Hakim dan Cermin Keadilan
Seorang hakim sejatinya adalah cermin. Ia harus memantulkan kebenaran secara utuh, tanpa bias. Namun, jika cermin itu tergores oleh dendam, kepentingan, atau tekanan kekuasaan, maka bayangan kebenaran akan tampak kabur. Dan yang lebih mengerikan: masyarakat pun kehilangan kepercayaan pada hukum sebagai alat keadilan.
Jalan Kembali ke Keadilan
Untuk menjaga kehormatan hukum, diperlukan:
- Ketulusan hati dalam memimpin sidang.
- Keberanian untuk menolak perkara jika ada konflik kepentingan.
- Sistem pengawasan etik yang benar-benar berjalan.
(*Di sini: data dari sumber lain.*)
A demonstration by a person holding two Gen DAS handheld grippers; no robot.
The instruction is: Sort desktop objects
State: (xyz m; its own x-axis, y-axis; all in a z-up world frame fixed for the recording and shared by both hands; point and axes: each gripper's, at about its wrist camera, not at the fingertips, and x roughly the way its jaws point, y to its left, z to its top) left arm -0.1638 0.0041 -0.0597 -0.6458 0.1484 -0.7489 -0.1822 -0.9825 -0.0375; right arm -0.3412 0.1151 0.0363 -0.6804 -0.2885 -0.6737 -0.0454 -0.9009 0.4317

- Keterlibatan publik dalam mengawal integritas hakim.
Penutup
Seorang hakim yang kehilangan netralitas, sejatinya telah kehilangan jati dirinya sebagai pelayan keadilan. Hukum tidak butuh penguasa; hukum butuh jiwa-jiwa besar yang mampu menundukkan ego dan kepentingan pribadi demi satu tujuan: menegakkan keadilan setegak-tegaknya, walau langit runtuh.